Work item: Comb through the entries for "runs" and pull out each line that holds it.

((

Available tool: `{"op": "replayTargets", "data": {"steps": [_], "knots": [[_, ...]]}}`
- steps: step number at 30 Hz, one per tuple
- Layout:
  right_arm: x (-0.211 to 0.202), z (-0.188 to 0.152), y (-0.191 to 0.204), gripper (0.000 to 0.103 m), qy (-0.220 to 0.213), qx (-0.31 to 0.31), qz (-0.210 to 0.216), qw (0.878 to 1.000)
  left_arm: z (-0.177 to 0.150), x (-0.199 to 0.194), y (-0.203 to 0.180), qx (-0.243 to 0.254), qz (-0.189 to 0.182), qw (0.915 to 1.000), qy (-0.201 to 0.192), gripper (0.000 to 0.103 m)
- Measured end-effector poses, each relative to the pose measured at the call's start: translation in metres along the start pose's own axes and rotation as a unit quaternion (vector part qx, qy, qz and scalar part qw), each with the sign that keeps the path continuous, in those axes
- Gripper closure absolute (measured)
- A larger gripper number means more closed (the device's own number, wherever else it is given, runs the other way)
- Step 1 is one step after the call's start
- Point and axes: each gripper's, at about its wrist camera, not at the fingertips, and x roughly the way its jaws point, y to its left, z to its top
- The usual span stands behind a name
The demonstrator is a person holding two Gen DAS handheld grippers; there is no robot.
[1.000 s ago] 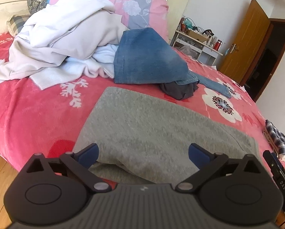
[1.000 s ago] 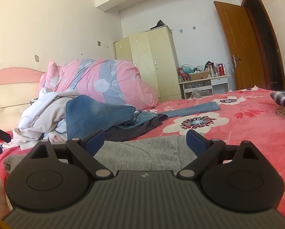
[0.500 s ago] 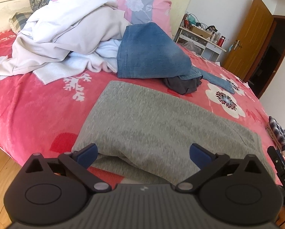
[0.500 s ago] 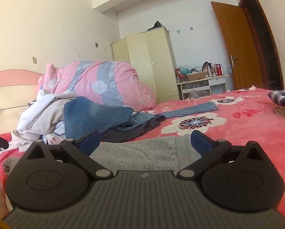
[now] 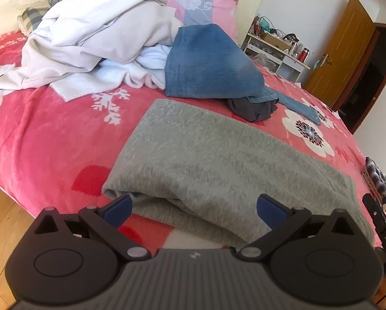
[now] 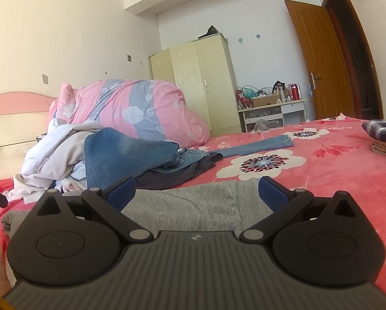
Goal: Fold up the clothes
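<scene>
A folded grey fleecy knit garment (image 5: 218,165) lies flat on the red flower-print blanket of the bed (image 5: 48,139), near the bed's front edge, a long rectangle w/ doubled layers showing along its near side. The left gripper (image 5: 194,205) hangs above that near edge, tilted down, blue pads spread wide, nothing held. The right gripper (image 6: 196,191) sits low and level at the garment's other end, jaws at their widest, grey cloth visible between the fingers but the pads aren't pressing on it.

Behind the grey piece, well apart: a heap of unfolded laundry, incl. white and pale cotton tops (image 5: 89,41), faded blue denim jeans (image 5: 208,64) and a dark grey crumpled item (image 5: 252,107). A folded blue plaid cloth (image 6: 384,129) rests at the far right.

Judgement: this fold looks done or nearly so, both tools free of the cloth. Next move prob. calls for either gripping the end layers for one more fold, or shifting the bundle aside and reaching to the heap for a fresh piece.
</scene>
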Motion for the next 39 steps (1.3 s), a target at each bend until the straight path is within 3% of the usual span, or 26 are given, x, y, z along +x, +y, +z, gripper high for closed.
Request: {"op": "replayTargets", "data": {"steps": [8,14,20,25,29,36,39], "knots": [[-0.001,-0.002,-0.001,0.001,-0.001,0.001,-0.005,1.0,-0.008,-0.025,0.037,-0.039,-0.007,0.9987,-0.033,0.0],[-0.002,-0.003,0.006,0.001,-0.004,-0.019,0.004,1.0,-0.014,-0.036,0.059,-0.023,-0.01,0.9985,-0.048,0.0],[-0.005,0.008,0.026,0.001,0.014,-0.026,0.017,0.999,-0.012,-0.026,0.072,-0.012,-0.041,0.9971,-0.064,0.001],[-0.009,0.02,0.053,0.001,0.039,-0.003,0.057,0.998,0.002,-0.016,0.086,-0.043,-0.098,0.9907,-0.084,0.006],[-0.002,0.031,0.075,0.001,0.06,0.015,0.1,0.993,0.015,0.004,0.099,-0.074,-0.138,0.9853,-0.069,0.015],[0.017,0.057,0.106,0.001,0.084,0.055,0.157,0.982,0.024,0.056,0.112,-0.099,-0.149,0.9835,0.029,0.034],[0.023,0.071,0.118,0.001,0.097,0.066,0.179,0.977,0.019,0.059,0.116,-0.106,-0.163,0.9804,0.033,0.037]]}}
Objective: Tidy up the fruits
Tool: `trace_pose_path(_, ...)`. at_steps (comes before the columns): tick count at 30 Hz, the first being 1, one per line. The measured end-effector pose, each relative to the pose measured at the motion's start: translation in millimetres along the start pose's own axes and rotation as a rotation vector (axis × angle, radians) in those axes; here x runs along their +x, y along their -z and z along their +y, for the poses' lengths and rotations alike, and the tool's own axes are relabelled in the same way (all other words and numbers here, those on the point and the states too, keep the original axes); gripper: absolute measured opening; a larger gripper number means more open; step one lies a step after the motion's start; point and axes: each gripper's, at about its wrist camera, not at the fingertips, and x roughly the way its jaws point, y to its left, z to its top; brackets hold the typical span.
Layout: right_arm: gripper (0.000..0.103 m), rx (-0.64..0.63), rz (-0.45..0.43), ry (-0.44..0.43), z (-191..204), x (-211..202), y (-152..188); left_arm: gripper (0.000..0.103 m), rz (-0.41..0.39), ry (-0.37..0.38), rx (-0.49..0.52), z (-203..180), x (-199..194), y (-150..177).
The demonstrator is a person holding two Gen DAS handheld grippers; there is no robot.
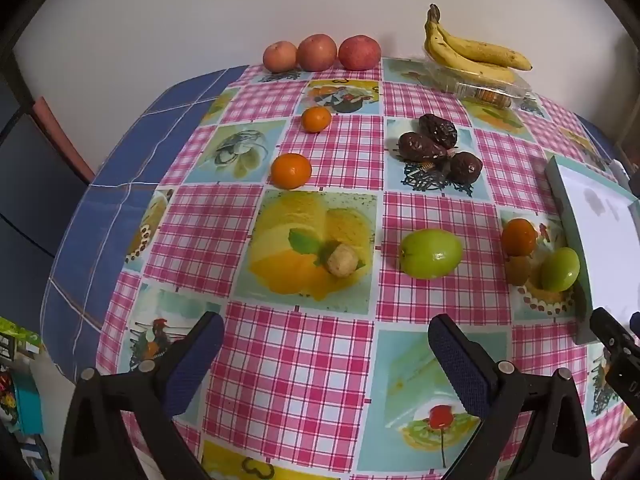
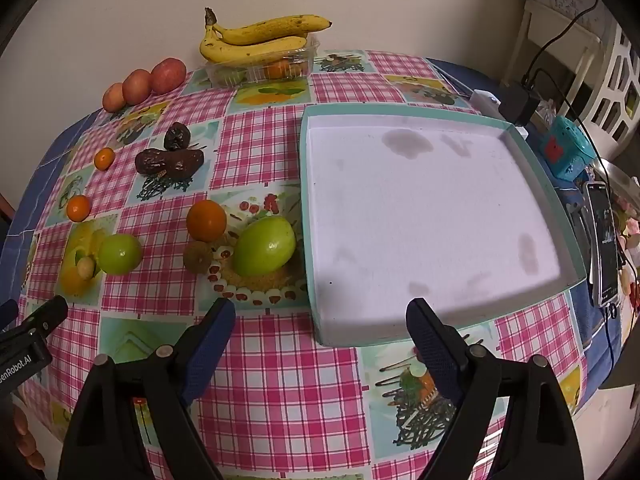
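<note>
Start of sorting: nothing collected. Left gripper (image 1: 326, 334) and right gripper (image 2: 322, 318) spread wide, empty, above table (image 2: 280, 380). Fruits loose left of empty tray (image 2: 424, 216). Next: descend onto nearest green fruit (image 2: 264, 245), clamp gently, carry into tray.

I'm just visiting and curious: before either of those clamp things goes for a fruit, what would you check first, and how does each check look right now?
1. Left gripper open and holding nothing: ok.
2. Right gripper open and holding nothing: ok.
3. Shallow white tray with teal rim free to receive fruit: ok, nothing lies in it, only faint stains.
4. Large green oval fruit by the tray reachable: ok, its top is uncovered, though an orange round fruit and a small brown round fruit sit close beside it.
5. Second green fruit has room around it: ok, it stands apart on the pink checked tablecloth.
6. Whether the crowded fruits touch: cannot tell.
</note>
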Motion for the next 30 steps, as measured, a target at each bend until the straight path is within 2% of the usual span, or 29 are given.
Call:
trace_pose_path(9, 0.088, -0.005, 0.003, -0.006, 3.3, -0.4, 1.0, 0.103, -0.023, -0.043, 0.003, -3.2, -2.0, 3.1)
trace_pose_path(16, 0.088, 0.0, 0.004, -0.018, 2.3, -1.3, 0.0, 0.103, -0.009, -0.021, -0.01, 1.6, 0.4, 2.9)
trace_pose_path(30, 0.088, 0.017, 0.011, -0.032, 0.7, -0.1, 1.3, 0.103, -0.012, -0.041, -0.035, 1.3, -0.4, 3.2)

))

Result of the task:
- A larger gripper number means more closed (the device's own number, wherever else it is given, runs the other way)
Tool: `trace_pose_path(_, ...)`. at_steps (comes before the columns): tick count at 30 Hz, the first being 1, one per line. The measured end-effector pose, each relative to the pose measured at the motion's start: translation in millimetres along the start pose's own axes and rotation as a rotation vector (axis × angle, radians) in those axes; here x runs along their +x, y along their -z and z along their +y, for the poses' lengths and rotations alike, and the tool's own axes are relabelled in the same way (all other words and numbers here, those on the point and the states too, keep the original axes); gripper: absolute measured opening; a larger gripper number means more open; step one lies a step after the motion's start; point and axes: each gripper's, at about its wrist camera, not at the fingertips, and x roughly the way its jaws point, y to its left, z to its top; brackets hold the typical span.

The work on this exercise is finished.